It's worth it. Trying to do it manually I drove myself crazy figuring out which adjustment setting is the sharpest as the targets all look the same sharpness after a while.
Exactly my problem and I stopped using it. Always second guessing myself after the fact. I have always wanted something to tell me what was out, not me trying to figure it out.
I'm still on the fence about purchasing it. I have been sending my lenses to Canon if I thought they were out. It is not the $100.
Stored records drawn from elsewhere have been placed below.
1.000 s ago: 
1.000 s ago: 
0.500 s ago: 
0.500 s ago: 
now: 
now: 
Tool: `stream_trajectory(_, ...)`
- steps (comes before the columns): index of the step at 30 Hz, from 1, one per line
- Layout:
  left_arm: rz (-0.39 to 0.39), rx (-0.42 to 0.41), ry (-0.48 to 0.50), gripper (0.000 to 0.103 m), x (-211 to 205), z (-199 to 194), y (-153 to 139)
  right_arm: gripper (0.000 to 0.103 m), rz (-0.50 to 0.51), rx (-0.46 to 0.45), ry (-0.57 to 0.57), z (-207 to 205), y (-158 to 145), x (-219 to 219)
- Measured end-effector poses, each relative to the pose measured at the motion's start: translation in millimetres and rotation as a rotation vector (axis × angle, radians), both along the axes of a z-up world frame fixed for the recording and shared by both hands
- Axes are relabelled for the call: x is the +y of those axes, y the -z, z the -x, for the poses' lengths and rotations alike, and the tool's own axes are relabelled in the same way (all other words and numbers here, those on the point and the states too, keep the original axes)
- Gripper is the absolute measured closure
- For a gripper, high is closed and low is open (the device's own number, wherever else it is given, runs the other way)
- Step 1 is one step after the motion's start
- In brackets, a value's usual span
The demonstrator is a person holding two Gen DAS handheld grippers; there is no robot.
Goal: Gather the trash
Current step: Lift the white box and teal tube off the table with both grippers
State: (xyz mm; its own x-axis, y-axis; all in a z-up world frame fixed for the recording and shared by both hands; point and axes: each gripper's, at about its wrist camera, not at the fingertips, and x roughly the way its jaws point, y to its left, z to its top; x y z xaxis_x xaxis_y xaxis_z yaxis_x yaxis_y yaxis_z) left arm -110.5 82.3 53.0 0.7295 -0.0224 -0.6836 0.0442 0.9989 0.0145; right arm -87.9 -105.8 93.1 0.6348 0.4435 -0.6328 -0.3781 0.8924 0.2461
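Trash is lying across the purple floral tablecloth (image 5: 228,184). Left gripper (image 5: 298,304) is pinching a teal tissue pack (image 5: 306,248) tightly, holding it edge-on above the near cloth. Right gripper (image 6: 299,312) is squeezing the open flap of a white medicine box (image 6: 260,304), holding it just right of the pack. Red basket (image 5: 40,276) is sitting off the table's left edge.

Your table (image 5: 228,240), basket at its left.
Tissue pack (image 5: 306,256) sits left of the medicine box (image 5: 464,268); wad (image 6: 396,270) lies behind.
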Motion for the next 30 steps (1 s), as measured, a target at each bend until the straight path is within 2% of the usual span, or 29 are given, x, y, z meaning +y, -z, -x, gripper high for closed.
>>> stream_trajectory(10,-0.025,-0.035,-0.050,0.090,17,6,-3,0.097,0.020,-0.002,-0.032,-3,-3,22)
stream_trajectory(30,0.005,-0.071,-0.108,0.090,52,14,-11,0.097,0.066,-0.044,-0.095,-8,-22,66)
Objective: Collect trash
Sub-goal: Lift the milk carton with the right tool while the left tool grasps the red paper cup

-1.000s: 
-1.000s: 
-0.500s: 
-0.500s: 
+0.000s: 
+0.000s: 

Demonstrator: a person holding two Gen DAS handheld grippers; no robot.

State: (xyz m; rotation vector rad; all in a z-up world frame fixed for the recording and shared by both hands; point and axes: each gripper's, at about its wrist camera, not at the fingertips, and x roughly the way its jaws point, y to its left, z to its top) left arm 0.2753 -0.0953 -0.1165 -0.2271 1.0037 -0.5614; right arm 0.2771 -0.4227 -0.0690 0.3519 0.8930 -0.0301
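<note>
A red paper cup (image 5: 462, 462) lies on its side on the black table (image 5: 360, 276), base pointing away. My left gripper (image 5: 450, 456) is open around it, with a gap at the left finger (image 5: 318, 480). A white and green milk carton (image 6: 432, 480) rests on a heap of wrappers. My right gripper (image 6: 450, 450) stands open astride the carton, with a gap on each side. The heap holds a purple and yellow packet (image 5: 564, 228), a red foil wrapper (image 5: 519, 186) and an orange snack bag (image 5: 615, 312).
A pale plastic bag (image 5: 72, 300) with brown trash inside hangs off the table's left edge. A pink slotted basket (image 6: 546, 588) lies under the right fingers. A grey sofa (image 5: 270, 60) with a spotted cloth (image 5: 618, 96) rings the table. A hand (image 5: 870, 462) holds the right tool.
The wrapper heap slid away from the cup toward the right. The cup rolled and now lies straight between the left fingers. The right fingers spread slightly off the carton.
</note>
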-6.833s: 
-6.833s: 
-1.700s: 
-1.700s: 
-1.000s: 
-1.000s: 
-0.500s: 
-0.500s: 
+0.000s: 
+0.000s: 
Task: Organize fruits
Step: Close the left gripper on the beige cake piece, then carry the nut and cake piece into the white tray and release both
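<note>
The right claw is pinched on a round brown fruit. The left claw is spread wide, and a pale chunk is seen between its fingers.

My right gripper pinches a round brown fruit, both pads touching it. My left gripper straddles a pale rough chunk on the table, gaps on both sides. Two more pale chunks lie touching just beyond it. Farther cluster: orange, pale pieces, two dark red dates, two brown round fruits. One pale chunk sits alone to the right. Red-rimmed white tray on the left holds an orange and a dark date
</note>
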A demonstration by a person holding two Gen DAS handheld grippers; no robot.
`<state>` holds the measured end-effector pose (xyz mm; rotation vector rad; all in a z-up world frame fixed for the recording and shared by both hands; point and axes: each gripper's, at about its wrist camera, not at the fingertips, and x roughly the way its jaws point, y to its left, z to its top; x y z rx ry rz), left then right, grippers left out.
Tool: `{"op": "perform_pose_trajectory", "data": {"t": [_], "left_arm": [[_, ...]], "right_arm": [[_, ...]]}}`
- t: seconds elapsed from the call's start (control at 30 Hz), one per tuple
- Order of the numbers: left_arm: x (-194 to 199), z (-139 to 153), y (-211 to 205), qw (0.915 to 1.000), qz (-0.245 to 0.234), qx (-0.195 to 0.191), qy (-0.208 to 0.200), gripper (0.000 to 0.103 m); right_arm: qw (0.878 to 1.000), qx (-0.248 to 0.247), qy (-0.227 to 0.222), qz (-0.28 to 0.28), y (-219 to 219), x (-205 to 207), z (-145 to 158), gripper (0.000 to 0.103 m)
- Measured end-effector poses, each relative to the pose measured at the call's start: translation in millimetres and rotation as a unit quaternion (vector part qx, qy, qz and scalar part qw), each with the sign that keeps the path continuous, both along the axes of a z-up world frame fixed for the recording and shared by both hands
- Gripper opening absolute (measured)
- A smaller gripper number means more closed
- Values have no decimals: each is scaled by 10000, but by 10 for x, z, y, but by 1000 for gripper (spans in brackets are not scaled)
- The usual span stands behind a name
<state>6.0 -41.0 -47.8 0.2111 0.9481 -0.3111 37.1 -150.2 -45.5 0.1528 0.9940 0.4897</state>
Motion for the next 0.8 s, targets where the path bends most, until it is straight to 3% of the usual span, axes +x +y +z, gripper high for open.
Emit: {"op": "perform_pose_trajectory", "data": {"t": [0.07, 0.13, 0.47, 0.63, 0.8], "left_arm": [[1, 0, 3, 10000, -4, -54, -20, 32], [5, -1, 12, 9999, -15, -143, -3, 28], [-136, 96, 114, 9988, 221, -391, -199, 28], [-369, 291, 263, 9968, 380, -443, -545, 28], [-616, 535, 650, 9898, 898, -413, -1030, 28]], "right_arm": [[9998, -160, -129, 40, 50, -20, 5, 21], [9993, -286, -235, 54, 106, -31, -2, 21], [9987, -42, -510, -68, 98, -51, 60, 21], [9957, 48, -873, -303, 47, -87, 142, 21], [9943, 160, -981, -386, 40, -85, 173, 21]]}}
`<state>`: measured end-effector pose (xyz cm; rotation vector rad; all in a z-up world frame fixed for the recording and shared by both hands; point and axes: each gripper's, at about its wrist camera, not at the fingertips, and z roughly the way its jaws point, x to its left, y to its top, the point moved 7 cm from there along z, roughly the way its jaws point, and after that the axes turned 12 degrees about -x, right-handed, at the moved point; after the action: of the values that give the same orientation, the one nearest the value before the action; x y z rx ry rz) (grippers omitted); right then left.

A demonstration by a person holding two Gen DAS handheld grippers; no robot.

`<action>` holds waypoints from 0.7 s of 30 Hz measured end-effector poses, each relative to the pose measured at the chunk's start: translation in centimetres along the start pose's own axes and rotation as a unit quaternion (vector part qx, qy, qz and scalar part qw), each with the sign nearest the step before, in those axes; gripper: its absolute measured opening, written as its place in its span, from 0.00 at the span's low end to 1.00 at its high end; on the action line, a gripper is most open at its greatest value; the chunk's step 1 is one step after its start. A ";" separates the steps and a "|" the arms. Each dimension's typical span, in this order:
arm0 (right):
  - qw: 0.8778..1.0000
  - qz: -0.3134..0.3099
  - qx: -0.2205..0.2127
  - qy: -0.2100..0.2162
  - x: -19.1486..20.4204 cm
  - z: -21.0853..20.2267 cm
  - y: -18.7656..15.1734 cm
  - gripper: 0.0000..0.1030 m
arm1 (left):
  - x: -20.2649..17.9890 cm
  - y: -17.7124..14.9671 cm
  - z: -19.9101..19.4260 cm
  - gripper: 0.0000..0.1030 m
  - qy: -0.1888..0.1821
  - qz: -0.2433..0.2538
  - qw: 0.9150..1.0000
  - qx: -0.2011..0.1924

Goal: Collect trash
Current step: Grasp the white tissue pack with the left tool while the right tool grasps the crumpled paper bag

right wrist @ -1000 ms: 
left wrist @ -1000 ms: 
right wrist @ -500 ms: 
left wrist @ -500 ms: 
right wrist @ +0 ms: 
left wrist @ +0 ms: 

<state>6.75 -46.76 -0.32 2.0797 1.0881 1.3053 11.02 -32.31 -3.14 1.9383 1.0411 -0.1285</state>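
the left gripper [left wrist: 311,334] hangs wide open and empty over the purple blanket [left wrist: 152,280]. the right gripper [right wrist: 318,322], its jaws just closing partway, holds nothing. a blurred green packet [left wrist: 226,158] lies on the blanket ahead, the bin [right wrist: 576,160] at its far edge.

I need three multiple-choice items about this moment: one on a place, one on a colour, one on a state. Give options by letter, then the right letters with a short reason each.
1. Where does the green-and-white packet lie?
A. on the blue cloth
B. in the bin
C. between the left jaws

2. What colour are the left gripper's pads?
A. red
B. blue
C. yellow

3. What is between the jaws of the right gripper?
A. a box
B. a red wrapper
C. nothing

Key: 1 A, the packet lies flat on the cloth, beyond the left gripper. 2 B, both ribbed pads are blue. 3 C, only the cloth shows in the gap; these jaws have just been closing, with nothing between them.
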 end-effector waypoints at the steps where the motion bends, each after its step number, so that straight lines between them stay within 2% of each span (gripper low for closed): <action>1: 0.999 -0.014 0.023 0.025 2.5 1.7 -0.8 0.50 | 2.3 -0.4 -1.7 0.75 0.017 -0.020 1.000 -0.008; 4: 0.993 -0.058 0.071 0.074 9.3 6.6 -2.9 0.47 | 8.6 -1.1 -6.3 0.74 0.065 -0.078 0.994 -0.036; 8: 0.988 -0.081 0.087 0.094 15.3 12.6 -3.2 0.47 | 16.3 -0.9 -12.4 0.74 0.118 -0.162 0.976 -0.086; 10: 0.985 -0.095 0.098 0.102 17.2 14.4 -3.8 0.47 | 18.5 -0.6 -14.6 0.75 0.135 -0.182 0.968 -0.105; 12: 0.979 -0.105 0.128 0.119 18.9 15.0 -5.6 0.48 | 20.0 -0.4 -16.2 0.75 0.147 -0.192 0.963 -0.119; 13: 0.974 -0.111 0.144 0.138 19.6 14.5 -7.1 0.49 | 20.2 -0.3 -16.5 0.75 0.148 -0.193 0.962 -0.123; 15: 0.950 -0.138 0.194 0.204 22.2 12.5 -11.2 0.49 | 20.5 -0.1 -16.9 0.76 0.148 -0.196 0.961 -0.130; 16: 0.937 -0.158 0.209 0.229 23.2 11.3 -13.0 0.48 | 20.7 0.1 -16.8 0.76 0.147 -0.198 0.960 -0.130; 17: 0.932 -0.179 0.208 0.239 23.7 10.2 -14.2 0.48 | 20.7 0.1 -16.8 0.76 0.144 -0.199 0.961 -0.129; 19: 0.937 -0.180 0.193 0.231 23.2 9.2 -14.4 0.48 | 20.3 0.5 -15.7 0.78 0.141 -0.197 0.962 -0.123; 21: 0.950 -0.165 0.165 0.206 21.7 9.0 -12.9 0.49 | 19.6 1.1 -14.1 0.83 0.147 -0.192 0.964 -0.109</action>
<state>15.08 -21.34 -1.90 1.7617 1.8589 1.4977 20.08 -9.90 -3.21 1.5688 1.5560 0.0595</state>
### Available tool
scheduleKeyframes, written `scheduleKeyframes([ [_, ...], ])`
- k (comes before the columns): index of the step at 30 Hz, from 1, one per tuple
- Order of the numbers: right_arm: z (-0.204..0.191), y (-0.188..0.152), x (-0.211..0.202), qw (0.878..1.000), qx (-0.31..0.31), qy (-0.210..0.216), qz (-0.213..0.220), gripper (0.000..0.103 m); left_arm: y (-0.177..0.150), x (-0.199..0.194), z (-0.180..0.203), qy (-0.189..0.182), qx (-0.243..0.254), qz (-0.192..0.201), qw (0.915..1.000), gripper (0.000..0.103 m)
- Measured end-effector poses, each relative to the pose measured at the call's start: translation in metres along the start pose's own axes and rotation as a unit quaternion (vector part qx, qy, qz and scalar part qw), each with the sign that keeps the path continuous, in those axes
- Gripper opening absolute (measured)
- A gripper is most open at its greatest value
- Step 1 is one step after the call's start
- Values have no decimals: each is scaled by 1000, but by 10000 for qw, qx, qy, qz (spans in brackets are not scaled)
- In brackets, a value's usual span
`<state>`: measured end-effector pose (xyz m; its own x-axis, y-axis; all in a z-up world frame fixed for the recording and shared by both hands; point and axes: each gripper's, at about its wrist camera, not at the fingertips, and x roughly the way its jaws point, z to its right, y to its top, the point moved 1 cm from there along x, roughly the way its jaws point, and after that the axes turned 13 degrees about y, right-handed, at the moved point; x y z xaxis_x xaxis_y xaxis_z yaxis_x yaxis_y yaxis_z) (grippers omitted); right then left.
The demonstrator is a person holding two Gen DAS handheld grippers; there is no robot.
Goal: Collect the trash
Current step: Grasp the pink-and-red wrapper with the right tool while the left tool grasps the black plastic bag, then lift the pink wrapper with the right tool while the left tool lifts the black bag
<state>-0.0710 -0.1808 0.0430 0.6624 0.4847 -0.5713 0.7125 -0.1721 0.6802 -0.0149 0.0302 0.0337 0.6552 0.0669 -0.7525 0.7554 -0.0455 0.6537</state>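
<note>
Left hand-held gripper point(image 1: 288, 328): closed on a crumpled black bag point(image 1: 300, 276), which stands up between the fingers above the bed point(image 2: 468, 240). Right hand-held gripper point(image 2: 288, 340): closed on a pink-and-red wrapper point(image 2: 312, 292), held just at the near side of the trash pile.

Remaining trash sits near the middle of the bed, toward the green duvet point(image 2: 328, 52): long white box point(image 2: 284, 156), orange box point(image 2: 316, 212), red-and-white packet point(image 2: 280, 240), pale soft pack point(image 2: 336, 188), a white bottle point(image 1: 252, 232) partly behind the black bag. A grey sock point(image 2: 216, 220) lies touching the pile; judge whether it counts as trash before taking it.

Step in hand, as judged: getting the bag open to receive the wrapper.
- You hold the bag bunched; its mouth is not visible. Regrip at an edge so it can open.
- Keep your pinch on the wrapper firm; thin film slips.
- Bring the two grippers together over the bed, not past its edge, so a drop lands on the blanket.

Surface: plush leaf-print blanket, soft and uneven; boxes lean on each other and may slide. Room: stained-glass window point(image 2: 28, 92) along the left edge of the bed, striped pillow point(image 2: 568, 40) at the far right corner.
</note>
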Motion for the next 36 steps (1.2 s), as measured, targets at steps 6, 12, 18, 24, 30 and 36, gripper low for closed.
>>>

Another thing that turned me off to MFA was there were so many methods out there. Why was someone always coming up with a better method? Canon has a method - surprisingly not in the manual so you had to hunt for it. Kinda like giving you a car manual, telling you how to change the oil but no information on what type of oil to use. You go on forums and everyone has different advice. We are working with expensive high precision equipment. Canon takes all types of measurements so it is tuned in for all focal lengths.
I'm convinced the product is solid but I'm still confused about distance. One method including Canon states 50X focal length, another states 25, one 20 to 40, one advanced, respected birder swears by minimum focus or focal point. I can't remember as it been along time since I explored this. Even the owners manual states for best results to MFA at the actual location.
I was waiting for the MAC version to come out and when it did I still held on. I have a new 70-200 2.8II that I think is a bit off. My 7D/300L F4 combo is bang on with no MFA and I use that as a benchmark. I'm debating on either sending the 70-200 to Canon or getting FoCal. I guess the latest is to choose a distance you most often shoot at?
So help me decide. Do I send the lens in which is a real pain or try FoCal? Taking advantage of the W and T range on my 5D3 is appealing. Just that distance thing is stopping me from pressing the "buy now" button.